__Try it__
The entries below are to be returned exactly. Include all of them.

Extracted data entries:

* * * *

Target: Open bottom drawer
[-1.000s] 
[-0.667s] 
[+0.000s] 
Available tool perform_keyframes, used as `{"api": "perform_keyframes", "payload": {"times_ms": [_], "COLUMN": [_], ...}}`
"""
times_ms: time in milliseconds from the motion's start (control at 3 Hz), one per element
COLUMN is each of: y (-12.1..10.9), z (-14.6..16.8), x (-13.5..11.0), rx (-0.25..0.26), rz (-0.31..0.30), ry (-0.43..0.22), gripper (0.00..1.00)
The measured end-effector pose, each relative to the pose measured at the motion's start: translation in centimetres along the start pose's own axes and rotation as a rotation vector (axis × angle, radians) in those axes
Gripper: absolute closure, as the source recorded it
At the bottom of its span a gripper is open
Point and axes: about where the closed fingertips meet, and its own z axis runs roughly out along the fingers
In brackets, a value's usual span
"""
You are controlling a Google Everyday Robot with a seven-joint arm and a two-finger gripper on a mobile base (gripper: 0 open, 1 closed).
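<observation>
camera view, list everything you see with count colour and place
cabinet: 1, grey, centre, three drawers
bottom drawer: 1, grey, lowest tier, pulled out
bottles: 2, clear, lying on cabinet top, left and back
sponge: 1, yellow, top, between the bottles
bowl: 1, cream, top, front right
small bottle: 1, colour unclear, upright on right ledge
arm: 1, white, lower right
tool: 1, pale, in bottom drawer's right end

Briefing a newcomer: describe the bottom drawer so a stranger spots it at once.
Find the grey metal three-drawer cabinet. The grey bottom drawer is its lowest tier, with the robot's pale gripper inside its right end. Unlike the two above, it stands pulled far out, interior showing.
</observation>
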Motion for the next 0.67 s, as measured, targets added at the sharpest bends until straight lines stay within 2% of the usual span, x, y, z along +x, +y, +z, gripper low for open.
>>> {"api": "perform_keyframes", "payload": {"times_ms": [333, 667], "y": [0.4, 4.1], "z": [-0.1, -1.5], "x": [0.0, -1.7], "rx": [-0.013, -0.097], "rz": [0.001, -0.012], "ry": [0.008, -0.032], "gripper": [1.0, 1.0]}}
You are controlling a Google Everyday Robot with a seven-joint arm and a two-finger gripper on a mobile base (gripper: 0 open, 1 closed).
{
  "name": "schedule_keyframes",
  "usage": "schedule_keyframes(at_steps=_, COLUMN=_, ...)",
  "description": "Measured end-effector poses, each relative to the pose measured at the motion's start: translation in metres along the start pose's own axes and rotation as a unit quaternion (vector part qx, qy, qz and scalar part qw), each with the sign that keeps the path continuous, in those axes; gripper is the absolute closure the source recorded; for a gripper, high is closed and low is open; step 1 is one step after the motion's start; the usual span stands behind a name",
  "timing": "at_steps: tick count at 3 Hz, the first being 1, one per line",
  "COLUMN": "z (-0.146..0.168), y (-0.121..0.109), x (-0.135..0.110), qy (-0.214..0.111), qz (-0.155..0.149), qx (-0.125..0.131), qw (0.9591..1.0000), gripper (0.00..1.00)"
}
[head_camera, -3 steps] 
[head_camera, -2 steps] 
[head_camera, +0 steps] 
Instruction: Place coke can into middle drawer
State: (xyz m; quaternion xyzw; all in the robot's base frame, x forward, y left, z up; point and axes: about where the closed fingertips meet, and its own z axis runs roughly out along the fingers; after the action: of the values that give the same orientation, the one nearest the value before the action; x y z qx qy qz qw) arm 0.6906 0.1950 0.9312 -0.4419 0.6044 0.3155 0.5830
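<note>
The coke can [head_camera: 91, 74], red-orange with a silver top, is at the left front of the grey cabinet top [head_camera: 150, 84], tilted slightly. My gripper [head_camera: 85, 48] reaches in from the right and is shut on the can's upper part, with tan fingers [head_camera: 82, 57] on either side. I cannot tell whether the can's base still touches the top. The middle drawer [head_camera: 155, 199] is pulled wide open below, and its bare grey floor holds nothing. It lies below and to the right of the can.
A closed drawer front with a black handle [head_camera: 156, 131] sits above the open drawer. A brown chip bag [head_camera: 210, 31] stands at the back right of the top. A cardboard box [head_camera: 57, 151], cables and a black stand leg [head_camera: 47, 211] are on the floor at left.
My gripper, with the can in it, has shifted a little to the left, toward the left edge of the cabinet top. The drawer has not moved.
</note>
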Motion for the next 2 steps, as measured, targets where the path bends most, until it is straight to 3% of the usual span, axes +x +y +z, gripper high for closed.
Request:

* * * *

__Finished exercise__
Target: Open bottom drawer
[-1.000s] 
[-0.667s] 
[+0.000s] 
Available tool perform_keyframes, used as `{"api": "perform_keyframes", "payload": {"times_ms": [_], "COLUMN": [_], ...}}`
"""
times_ms: time in milliseconds from the motion's start (control at 3 Hz), one per element
COLUMN is each of: y (-12.1..10.9), z (-14.6..16.8), x (-13.5..11.0), rx (-0.25..0.26), rz (-0.31..0.30), ry (-0.43..0.22), gripper (0.00..1.00)
The measured end-effector pose, each relative to the pose measured at the motion's start: translation in centimetres along the start pose's own axes and rotation as a rotation vector (axis × angle, radians) in those axes
Gripper: absolute closure, as the source recorded it
At the bottom of its span a gripper is open
Point and axes: about where the closed fingertips meet, and its own z axis runs roughly out along the fingers
In brackets, a value's usual span
"""
You are controlling a Google Everyday Robot with a seven-joint arm and a two-finger gripper on a mobile base (gripper: 0 open, 1 closed).
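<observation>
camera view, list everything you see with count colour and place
cabinet: 1, grey, centre, three drawers
bottom drawer: 1, grey, lowest tier, pulled out
bottles: 2, clear, lying on cabinet top, left and back
sponge: 1, yellow, top, between the bottles
bowl: 1, cream, top, front right
small bottle: 1, colour unclear, upright on right ledge
arm: 1, white, lower right
tool: 1, pale, in bottom drawer's right end

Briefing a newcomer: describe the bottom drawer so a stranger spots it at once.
Find the grey metal three-drawer cabinet. The grey bottom drawer is its lowest tier, with the robot's pale gripper inside its right end. Unlike the two above, it stands pulled far out, interior showing.
</observation>
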Motion for the next 0.67 s, as measured, targets added at the sharpest bends until straight lines stay within 2% of the usual span, x, y, z along +x, +y, +z, gripper low for open.
>>> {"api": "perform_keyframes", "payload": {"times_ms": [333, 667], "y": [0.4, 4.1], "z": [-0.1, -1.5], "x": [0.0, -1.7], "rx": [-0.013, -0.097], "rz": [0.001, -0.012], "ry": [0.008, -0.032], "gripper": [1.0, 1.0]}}
You are controlling a Google Everyday Robot with a seven-joint arm and a two-finger gripper on a mobile base (gripper: 0 open, 1 closed).
{
  "name": "schedule_keyframes",
  "usage": "schedule_keyframes(at_steps=_, COLUMN=_, ...)",
  "description": "Measured end-effector poses, each relative to the pose measured at the motion's start: translation in metres along the start pose's own axes and rotation as a unit quaternion (vector part qx, qy, qz and scalar part qw), each with the sign that keeps the path continuous, in those axes; gripper is the absolute closure the source recorded; for a gripper, high is closed and low is open; step 1 is one step after the motion's start; the usual span stands behind a name",
  "timing": "at_steps: tick count at 3 Hz, the first being 1, one per line",
  "COLUMN": "z (-0.146..0.168), y (-0.121..0.109), x (-0.135..0.110), qy (-0.214..0.111), qz (-0.155..0.149), qx (-0.125..0.131), qw (0.9591..1.0000), gripper (0.00..1.00)"
}
[head_camera, -3 steps] 
[head_camera, -2 steps] 
[head_camera, +0 steps] 
Instruction: Place coke can into middle drawer
State: (xyz m; quaternion xyzw; all in the robot's base frame, x forward, y left, z up; point and axes: about where the closed fingertips meet, and its own z axis runs roughly out along the fingers; after the action: of the values that give the same orientation, the one nearest the value before the action; x y z qx qy qz qw) arm 0.6906 0.1950 0.9312 -0.4419 0.6044 0.3155 0.5830
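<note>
The coke can [head_camera: 91, 74], red-orange with a silver top, is at the left front of the grey cabinet top [head_camera: 150, 84], tilted slightly. My gripper [head_camera: 85, 48] reaches in from the right and is shut on the can's upper part, with tan fingers [head_camera: 82, 57] on either side. I cannot tell whether the can's base still touches the top. The middle drawer [head_camera: 155, 199] is pulled wide open below, and its bare grey floor holds nothing. It lies below and to the right of the can.
A closed drawer front with a black handle [head_camera: 156, 131] sits above the open drawer. A brown chip bag [head_camera: 210, 31] stands at the back right of the top. A cardboard box [head_camera: 57, 151], cables and a black stand leg [head_camera: 47, 211] are on the floor at left.
My gripper, with the can in it, has shifted a little to the left, toward the left edge of the cabinet top. The drawer has not moved.
</note>
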Motion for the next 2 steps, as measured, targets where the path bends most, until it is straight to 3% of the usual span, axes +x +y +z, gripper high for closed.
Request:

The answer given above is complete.